Notable concern: canDetectMention (line 556 of handler.ts) is computed from channel-level mentionRegexes and hasExplicitMention before the deferred agent-pattern check. When agent-level patterns are the sole reason wasMentioned becomes true, canDetectMention remains false, which is passed to shouldAckReaction — potentially suppressing ack reactions in this scenario.

Confidence Score: 3/5

• Safe to merge with minor caveats — the core fix is correct, but a stale canDetectMention value and removed test assertions reduce confidence slightly.
• The fix correctly addresses the stated bug and matches the pattern used by Zalo and Discord. The deferred-drop approach is sound.

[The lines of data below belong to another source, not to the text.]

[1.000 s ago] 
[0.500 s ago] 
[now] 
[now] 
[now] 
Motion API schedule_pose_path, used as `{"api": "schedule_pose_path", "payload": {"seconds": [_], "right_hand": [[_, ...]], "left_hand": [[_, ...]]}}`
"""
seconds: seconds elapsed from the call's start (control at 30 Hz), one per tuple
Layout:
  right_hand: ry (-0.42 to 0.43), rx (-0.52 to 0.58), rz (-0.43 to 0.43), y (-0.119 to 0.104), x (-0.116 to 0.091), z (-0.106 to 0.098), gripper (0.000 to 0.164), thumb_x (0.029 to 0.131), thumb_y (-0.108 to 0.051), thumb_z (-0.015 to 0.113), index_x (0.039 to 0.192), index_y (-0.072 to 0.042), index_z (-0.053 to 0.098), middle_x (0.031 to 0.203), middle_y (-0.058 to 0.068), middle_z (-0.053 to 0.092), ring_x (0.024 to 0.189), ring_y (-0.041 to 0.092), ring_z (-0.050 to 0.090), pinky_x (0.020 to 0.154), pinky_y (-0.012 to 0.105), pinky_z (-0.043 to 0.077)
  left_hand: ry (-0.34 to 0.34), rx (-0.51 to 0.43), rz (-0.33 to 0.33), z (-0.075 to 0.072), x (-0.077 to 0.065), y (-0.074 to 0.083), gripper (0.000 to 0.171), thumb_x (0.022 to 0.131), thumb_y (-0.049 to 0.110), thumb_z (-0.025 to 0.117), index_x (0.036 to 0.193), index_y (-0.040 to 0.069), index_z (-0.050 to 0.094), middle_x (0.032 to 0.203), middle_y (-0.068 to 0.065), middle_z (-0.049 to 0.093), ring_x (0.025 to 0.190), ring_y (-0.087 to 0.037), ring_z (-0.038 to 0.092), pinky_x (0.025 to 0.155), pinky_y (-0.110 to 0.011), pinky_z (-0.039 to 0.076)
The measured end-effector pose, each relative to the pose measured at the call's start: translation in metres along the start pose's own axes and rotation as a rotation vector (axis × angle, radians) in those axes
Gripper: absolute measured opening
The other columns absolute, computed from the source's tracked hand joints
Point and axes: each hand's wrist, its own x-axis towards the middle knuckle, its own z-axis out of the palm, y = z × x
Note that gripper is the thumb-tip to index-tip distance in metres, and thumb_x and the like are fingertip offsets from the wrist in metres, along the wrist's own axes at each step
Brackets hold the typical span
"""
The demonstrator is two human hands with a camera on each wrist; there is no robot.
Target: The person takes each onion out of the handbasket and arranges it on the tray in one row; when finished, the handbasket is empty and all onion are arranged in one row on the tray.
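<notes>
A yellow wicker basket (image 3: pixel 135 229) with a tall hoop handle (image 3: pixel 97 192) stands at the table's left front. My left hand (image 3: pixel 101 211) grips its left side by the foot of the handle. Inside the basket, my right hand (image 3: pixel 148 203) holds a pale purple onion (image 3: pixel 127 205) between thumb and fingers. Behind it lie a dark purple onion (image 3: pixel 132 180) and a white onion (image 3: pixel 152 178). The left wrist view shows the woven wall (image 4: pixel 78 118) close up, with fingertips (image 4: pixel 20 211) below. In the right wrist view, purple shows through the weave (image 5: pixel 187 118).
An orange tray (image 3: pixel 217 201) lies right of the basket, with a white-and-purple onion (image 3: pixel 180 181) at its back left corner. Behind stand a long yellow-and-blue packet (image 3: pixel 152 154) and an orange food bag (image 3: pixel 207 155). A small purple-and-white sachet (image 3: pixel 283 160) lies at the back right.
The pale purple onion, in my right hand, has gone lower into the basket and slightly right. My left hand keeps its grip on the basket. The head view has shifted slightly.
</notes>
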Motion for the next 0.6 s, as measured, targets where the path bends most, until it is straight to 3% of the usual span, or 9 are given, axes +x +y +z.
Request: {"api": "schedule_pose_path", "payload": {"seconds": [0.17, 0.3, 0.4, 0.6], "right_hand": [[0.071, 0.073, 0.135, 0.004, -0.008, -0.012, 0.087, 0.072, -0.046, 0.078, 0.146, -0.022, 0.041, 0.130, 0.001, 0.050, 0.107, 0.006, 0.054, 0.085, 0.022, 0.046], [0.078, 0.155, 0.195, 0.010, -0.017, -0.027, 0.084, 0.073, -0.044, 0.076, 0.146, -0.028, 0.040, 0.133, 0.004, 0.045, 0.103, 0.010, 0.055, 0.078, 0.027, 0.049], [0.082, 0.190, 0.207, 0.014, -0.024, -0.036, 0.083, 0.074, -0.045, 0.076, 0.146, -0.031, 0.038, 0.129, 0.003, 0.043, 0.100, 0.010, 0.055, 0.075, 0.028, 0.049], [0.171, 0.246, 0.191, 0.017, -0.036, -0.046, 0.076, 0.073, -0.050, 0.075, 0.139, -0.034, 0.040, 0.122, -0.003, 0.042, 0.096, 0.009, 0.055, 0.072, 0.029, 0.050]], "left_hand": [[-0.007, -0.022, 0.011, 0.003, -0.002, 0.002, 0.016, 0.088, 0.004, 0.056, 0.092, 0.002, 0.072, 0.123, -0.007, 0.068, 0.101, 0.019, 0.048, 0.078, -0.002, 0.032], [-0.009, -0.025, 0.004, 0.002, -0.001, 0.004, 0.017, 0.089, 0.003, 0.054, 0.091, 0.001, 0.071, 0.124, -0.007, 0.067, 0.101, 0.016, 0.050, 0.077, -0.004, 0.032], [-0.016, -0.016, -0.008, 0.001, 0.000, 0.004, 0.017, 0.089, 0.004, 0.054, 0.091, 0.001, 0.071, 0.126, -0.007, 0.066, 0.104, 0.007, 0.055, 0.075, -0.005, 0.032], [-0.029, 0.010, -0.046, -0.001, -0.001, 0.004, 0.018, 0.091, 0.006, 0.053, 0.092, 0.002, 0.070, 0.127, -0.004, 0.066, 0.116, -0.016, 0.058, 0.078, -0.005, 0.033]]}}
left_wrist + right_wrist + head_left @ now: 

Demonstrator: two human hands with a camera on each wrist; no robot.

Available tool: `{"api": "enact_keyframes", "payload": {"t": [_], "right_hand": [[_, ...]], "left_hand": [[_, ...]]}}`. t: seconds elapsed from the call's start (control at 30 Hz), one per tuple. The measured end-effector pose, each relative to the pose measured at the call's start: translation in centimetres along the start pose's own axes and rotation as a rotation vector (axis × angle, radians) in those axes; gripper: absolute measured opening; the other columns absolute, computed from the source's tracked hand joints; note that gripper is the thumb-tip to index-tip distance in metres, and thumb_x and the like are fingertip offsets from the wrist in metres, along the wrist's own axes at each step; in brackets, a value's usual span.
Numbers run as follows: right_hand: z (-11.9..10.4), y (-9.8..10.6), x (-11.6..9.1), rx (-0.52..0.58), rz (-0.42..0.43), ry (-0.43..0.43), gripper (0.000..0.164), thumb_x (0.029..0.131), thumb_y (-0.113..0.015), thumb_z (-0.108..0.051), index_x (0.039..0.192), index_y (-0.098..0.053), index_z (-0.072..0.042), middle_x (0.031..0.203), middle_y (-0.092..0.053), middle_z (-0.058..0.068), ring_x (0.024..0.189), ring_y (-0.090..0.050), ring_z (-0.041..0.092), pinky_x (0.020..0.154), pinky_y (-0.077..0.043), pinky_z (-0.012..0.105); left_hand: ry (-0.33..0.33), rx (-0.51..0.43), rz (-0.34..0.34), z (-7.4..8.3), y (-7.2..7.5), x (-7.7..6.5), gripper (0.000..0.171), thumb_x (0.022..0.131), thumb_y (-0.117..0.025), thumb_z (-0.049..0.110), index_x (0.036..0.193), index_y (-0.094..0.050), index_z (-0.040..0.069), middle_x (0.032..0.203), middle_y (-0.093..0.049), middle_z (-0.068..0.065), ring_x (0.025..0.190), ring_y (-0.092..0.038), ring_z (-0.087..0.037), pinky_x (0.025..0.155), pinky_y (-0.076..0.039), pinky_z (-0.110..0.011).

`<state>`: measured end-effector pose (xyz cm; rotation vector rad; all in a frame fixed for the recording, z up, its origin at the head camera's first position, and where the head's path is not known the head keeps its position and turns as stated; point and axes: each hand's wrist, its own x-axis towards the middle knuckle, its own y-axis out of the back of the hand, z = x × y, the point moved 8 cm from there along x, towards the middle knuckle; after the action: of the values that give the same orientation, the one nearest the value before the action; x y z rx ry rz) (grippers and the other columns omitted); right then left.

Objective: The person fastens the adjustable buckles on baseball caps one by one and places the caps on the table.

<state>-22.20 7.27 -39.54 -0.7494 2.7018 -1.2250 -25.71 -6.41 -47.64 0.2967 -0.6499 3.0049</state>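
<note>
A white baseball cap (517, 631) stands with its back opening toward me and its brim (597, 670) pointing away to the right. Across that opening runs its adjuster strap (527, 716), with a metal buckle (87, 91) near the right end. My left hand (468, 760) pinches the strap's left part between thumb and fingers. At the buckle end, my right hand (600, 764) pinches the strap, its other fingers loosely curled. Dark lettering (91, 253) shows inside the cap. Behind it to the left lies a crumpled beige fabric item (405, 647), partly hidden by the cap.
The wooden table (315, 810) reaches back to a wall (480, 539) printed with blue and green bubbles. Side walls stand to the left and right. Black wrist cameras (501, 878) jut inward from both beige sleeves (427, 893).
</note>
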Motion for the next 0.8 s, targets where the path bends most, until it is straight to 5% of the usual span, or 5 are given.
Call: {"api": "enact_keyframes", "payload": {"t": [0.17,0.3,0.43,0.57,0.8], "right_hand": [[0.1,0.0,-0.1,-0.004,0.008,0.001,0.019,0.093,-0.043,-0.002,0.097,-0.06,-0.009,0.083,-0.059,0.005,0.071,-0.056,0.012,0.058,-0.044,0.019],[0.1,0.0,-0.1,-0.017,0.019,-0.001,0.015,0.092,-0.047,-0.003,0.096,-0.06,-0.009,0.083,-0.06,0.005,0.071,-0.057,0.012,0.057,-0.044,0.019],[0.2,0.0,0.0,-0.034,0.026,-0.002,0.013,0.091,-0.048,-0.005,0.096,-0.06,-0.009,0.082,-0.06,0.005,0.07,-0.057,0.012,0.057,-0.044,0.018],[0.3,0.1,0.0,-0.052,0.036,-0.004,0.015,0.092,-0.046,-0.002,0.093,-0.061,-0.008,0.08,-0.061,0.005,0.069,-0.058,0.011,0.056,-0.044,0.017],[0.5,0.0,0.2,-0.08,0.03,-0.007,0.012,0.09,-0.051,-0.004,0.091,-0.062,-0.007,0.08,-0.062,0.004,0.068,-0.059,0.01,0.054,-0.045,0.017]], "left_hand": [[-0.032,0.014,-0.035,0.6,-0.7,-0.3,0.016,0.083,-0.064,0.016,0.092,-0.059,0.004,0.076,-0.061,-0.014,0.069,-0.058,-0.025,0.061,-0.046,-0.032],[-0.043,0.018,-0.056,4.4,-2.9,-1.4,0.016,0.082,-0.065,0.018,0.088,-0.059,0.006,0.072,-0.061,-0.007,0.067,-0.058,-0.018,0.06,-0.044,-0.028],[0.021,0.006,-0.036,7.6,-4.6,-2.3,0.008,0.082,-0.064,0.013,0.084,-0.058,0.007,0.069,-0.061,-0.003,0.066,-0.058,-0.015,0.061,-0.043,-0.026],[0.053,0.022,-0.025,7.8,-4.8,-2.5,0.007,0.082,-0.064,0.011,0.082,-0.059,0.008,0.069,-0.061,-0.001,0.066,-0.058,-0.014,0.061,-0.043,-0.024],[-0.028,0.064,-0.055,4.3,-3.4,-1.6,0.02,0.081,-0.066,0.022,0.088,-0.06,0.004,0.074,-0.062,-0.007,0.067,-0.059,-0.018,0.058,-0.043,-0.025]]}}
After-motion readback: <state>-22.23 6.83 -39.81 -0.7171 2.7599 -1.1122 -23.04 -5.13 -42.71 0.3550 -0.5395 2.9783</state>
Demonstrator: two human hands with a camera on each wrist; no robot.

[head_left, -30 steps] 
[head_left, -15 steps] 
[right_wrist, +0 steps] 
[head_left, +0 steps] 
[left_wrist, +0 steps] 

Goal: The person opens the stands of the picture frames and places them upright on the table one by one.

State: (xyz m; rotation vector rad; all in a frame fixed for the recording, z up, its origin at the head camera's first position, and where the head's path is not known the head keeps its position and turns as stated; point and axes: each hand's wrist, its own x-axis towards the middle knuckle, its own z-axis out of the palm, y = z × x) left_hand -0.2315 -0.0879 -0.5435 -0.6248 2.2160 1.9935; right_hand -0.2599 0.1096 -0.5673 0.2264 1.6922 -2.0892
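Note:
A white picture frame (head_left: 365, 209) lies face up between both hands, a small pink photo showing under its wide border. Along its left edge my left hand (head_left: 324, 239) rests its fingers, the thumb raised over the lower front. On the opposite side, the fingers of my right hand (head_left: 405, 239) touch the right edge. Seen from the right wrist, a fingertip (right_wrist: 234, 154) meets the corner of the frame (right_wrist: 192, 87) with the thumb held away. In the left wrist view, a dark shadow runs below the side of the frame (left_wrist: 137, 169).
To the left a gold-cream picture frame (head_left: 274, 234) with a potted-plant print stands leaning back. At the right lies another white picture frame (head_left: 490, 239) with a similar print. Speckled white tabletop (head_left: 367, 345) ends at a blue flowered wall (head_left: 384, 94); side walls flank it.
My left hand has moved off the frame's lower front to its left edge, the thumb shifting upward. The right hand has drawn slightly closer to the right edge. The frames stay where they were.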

Two concerns bring the score down from a 4: (1) canDetectMention is not updated after agent-level pattern resolution, which could suppress ack reactions for the exact scenario this PR enables; (2) three meaningful assertions were removed from the media-download test even though the underlying behavior did not change for media-only messages, reducing coverage unnecessarily.
• extensions/matrix/src/matrix/monitor/handler.ts — review the canDetectMention variable usage at line 556 and line 804 in light of the new deferred agent-pattern path.

Prompt To Fix All With AI

This is a comment left during a code review.
Path: extensions/matrix/src/matrix/monitor/handler.ts
Line: 556

Comment:
**`canDetectMention` not updated after agent-level pattern resolution**

`canDetectMention` is computed here using only channel-level `mentionRegexes` and `hasExplicitMention`. When the deferred agent-level check later sets `wasMentioned = true` (via `agentMentionRegexes`), `canDetectMention` remains `false` if the channel-level regexes were empty and no explicit Matrix `m.mentions` was present.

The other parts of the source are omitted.